Synthesis of 5-aminopyrazoles
5 mmol of cyanoaketone prepared in the previous step and 5.6 mmol of phenylhydrazine hydrochloride were dissolved in 15 mL of ethanol and refluxed for 12 h. After ensuring the completion of the starting materials, the solvent was minimized under reduced pressure, then the reaction mixture was poured into ice water and the precipitate was filtered and dried at room temperature (Fig 3). Selected 5-aminopyrazoles (1a, 1b, 1c, 1d) were characterized by 1H NMR spectroscopy to confirm their structure and purity.
General procedure for synthesis 3a-j
A 100 mL round bottom flask with a magnetic stirrer bar was charged with a solution of 0.1 mmol of the corresponding 5-aminopyrazole, 0.15 mmol of catechol, 8 mL of 0.01 M citrate buffer pH 4.5, 4 mL of ethyl acetate and Myceliophthora thermophila laccase (1 mL) (1000 U) and the mixture was stirred under air. The reaction was monitored with TLC until it was completely consumed. Then the reaction mixture was diluted with EtOAc, the layers were separated and the aqueous phase was extracted with EtOAc (3 x 20 mL).
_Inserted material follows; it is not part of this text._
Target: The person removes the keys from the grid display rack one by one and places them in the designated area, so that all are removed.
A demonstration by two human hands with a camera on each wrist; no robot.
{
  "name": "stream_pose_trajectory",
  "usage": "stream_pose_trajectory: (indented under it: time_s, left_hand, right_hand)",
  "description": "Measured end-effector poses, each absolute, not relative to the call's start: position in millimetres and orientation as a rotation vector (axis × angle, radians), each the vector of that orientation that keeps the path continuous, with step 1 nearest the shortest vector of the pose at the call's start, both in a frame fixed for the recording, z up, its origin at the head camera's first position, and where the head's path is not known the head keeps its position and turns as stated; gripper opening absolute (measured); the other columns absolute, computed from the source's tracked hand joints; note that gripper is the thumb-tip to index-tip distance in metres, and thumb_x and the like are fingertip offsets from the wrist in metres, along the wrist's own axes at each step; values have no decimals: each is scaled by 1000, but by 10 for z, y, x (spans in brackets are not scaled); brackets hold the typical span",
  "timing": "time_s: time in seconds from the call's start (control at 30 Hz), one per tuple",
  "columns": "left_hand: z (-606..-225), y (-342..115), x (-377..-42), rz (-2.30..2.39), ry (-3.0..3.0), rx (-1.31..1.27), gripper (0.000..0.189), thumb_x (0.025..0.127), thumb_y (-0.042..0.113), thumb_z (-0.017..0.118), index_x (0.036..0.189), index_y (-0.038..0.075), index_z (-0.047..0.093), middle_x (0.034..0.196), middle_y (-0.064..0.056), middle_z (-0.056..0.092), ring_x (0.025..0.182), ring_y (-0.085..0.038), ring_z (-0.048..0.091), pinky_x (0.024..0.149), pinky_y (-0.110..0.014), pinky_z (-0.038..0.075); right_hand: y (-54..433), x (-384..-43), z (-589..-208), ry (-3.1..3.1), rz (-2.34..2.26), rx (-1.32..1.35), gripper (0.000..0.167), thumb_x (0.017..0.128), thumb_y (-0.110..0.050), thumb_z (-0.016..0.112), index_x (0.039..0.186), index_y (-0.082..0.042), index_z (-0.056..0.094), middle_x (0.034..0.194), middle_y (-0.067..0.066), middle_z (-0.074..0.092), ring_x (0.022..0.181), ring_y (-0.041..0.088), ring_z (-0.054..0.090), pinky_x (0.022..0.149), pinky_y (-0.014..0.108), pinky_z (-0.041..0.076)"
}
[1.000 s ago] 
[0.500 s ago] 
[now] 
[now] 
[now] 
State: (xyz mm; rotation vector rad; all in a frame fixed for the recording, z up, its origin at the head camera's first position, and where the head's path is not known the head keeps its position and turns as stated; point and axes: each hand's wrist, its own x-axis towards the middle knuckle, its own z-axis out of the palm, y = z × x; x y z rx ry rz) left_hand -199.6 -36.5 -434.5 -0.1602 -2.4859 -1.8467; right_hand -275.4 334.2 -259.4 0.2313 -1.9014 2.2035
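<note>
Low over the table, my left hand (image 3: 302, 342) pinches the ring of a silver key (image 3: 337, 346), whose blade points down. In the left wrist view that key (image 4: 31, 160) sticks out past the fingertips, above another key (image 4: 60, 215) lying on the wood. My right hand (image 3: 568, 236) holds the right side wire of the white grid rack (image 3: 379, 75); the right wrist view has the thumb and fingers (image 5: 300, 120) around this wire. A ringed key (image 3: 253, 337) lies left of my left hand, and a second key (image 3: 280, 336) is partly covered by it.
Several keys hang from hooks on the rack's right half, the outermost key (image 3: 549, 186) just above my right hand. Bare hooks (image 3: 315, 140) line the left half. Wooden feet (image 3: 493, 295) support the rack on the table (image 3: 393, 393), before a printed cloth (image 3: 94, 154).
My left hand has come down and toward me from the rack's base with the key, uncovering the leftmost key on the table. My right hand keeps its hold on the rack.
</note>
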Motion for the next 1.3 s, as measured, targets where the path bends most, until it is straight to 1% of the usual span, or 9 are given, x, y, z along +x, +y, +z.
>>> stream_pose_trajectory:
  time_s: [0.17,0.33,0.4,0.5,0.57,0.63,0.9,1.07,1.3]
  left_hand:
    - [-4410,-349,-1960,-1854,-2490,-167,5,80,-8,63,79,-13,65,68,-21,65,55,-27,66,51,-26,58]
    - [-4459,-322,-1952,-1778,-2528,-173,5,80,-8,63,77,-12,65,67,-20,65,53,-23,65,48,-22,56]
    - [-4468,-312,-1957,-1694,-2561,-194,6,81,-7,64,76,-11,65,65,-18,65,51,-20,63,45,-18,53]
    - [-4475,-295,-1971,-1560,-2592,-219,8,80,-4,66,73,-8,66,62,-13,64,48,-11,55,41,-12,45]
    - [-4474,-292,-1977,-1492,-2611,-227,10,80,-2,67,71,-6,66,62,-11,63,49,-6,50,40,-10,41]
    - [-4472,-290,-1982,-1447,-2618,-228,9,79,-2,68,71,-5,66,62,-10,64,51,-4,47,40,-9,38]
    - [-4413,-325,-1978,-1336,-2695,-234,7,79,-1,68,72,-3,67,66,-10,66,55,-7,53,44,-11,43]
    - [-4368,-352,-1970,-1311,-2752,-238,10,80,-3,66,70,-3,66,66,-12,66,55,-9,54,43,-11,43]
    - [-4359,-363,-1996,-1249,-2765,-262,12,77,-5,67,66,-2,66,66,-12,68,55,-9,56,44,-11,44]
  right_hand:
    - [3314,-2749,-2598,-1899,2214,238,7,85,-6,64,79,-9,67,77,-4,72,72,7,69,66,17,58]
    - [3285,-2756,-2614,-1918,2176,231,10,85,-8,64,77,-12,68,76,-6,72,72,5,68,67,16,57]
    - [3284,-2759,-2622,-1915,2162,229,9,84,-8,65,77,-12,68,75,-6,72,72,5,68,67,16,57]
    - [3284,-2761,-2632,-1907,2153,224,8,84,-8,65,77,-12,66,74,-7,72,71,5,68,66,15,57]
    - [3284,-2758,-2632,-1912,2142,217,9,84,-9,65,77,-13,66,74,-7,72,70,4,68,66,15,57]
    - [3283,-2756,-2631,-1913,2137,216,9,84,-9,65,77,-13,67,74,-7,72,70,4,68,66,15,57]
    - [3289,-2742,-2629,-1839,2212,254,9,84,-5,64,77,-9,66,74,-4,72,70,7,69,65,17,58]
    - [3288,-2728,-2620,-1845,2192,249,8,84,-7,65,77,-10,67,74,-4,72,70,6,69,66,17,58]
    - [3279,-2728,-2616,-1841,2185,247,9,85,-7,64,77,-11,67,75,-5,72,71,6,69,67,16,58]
The combined organic phases were dried with anhydrous sodium sulfate, and filtered, and the solvent was removed under reduced pressure. The reaction mixture was purified by preparative TLC (eluting with n-hexane/ ethyl acetate = 5/1 to 2/1), provided target compound 3.
Results
3-(4-bromophenyl)-1-phenyl-1H-pyrazol-5-amine (1a) cream solid, isolated yield = 85%, 1H NMR (300 MHz, DMSO-d6) δ 7.5–7.9 (m, 8H), 7.37 (m, 1H), 6.0 (s, 1H), 5.5 (s, 2H).
1,3-diphenyl-1H-pyrazol-5-amine (1b) brown solid, isolated, yield = 97% 1H NMR (300 MHz, Chloroform-d) δ 7.8 (d, J = 7.5 Hz, 2H), 7.6 (d, J = 7.8 Hz, 2H), 7.5 (t, J = 7.9 Hz, 2H), 7.4 (m, 4H), 6.0 (d, J = 2.3 Hz, 1H), 4.1 (s, 2H).
1-phenyl-3-(p-tolyl)-1H-pyrazol-5-amine (1c) cream solid, isolated yield = 93% 1H NMR (300 MHz, Chloroform-d) δ 7.7 (d, J = 7.6 Hz, 2H), 7.6 (d, J = 7.8 Hz, 2H), 7.5 (t, J = 7.6 Hz, 2H), 7.3–7.4 (m, 1H), 7.2 (d, J = 7.7 Hz, 2H), 6.0 (s, 1H), 4.4 (s, 2H), 2.4 (s, 3H).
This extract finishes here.